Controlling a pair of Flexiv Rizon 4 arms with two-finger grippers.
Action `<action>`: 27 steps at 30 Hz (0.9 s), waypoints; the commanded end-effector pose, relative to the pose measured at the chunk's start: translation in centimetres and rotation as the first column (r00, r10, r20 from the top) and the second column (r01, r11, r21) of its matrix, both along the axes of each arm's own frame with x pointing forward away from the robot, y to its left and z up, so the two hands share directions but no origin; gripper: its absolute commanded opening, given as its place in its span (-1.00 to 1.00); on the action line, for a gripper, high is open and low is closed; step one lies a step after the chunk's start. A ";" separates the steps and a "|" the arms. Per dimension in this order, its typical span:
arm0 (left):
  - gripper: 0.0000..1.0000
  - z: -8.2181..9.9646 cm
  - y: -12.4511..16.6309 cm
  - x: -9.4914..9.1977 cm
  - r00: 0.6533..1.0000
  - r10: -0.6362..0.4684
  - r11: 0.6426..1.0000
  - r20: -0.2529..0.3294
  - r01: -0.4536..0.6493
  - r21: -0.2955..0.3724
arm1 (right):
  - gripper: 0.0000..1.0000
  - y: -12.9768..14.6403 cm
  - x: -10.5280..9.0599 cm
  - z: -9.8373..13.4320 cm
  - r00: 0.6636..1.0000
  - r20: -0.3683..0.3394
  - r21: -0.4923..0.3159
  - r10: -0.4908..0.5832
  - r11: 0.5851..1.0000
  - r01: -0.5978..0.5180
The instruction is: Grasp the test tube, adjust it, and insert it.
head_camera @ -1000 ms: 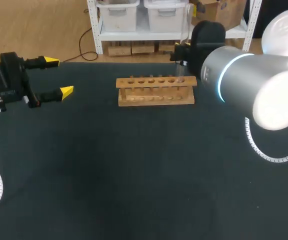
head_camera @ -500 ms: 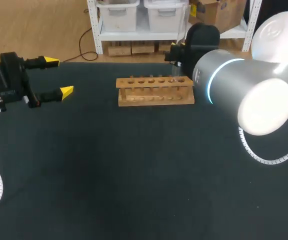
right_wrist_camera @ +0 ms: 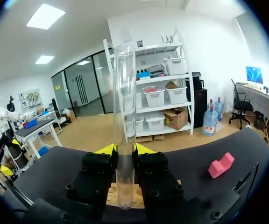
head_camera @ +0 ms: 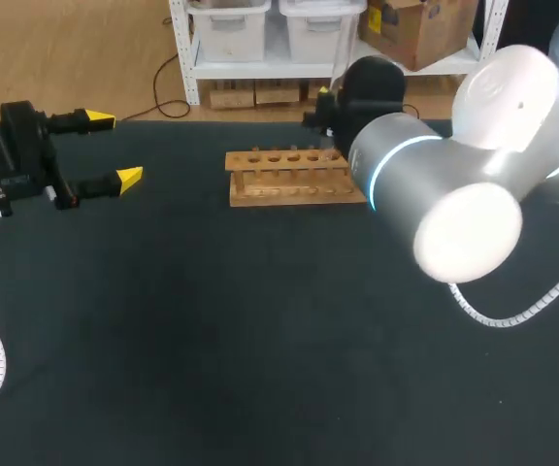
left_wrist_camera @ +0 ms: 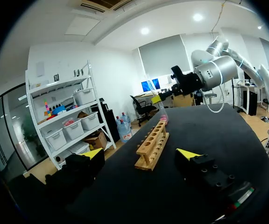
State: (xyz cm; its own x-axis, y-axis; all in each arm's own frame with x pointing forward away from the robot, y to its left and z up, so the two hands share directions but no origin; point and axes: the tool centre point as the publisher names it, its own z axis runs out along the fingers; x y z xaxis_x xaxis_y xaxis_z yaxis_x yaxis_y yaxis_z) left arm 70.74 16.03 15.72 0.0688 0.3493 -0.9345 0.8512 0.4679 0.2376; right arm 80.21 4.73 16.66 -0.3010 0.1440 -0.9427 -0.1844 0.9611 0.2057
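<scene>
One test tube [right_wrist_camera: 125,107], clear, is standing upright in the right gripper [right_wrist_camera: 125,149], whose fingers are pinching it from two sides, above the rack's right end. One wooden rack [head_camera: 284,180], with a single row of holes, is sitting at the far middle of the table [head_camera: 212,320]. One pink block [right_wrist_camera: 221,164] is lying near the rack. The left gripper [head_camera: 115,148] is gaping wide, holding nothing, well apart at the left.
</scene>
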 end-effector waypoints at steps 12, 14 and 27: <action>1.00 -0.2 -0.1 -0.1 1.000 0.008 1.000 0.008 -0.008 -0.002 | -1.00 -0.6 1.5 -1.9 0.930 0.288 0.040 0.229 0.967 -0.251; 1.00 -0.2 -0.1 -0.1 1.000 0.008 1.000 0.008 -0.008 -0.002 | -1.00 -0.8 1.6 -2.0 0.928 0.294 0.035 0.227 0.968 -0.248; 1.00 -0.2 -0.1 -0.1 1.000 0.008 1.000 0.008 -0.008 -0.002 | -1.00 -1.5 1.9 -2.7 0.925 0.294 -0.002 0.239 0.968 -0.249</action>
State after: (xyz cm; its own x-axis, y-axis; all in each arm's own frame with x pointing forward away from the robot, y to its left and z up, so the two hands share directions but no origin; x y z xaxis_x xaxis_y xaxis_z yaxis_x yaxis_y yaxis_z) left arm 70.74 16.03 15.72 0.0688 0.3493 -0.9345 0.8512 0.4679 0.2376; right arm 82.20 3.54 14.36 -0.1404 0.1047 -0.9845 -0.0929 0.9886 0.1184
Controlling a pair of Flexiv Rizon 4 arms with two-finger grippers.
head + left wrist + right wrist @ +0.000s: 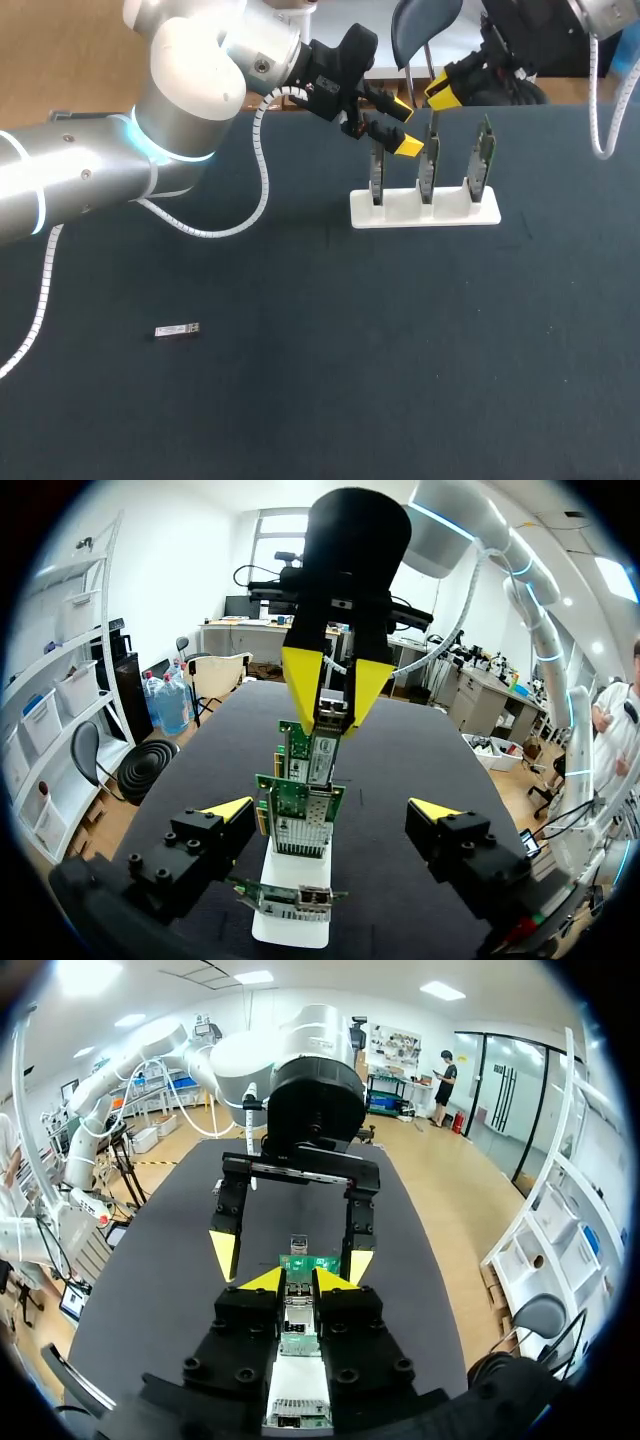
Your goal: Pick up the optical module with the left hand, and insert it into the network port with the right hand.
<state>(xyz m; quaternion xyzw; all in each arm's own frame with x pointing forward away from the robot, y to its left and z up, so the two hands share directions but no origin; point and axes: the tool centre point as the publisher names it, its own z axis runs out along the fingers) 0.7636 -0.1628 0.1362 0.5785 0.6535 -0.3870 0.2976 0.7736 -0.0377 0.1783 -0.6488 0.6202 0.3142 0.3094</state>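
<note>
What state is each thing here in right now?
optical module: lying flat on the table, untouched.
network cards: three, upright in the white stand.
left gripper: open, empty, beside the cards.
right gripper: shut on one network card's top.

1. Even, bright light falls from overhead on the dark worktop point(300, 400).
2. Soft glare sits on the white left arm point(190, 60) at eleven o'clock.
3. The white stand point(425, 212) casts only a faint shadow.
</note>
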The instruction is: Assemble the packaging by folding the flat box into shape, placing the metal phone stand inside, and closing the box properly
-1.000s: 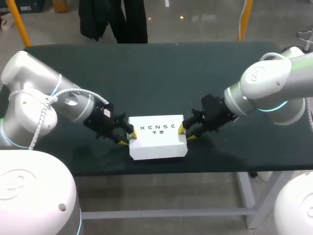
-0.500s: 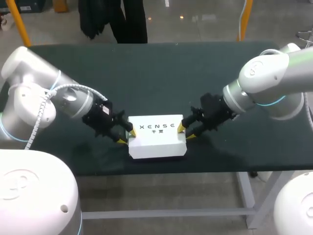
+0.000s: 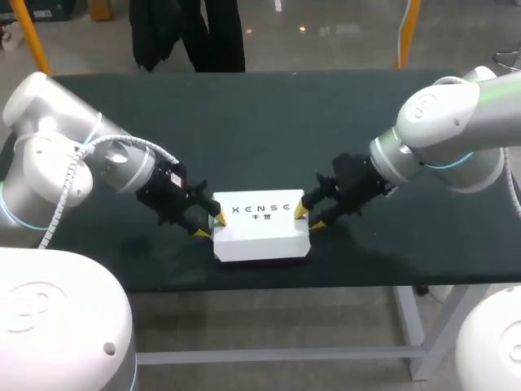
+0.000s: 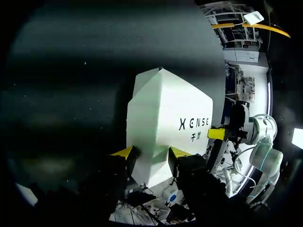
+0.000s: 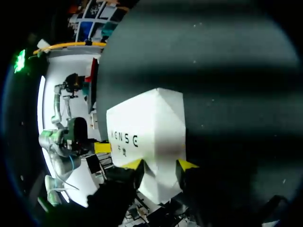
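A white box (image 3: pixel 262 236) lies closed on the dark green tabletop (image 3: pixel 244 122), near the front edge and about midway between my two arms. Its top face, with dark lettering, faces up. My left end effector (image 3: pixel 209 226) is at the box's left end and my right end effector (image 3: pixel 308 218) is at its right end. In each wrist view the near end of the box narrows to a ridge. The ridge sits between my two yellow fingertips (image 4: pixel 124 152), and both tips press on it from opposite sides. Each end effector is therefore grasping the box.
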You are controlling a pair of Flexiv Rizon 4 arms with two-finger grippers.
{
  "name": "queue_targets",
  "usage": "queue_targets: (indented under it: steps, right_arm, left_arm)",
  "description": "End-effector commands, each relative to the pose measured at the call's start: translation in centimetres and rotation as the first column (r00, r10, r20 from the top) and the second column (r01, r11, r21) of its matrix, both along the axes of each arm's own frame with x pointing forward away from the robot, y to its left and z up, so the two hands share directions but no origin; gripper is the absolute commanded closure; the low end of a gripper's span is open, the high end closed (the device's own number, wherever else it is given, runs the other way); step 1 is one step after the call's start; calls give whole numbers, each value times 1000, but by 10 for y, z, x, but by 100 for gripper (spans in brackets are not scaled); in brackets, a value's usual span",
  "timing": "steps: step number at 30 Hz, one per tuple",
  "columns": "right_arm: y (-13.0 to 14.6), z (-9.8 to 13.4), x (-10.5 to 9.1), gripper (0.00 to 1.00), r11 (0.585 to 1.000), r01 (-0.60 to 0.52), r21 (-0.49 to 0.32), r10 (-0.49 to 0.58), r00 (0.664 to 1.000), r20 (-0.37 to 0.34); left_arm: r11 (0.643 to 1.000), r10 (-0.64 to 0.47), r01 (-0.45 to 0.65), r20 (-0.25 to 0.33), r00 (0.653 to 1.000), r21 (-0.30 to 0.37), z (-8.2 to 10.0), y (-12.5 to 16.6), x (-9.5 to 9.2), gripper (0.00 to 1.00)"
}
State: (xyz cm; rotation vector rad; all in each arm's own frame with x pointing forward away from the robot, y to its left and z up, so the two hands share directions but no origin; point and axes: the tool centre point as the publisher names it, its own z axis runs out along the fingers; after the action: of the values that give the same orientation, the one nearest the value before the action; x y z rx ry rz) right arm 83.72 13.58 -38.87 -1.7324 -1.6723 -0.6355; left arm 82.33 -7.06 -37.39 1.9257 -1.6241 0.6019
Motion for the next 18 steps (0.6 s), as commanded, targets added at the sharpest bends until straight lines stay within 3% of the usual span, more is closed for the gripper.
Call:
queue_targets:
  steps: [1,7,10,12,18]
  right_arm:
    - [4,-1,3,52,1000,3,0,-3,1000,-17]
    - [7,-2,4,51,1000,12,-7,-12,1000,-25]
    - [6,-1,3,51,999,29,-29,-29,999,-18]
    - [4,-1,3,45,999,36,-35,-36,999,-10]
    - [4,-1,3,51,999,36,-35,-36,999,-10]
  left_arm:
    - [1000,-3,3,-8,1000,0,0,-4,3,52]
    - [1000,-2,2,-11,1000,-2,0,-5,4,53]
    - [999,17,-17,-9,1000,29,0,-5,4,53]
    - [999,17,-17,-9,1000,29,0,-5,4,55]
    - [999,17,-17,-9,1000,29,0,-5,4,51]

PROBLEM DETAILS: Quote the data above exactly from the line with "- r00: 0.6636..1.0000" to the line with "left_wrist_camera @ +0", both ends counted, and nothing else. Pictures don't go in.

RESPONSE AREA:
  - r00: 0.6636..1.0000
  - r20: -0.3683..0.3394
  - r21: -0.4923..0.3159
  - r10: -0.4908..0.5832
  - r11: 0.5851..1.0000
  - r01: -0.5978..0.5180
The instruction is: Grasp the test tube, adjust it, and insert it.
head_camera @ -1000 ms: 
head_camera @ -500 ms: 
right_wrist_camera @ +0 ms: 
head_camera @ +0 ms: 
left_wrist_camera @ +0 ms: 

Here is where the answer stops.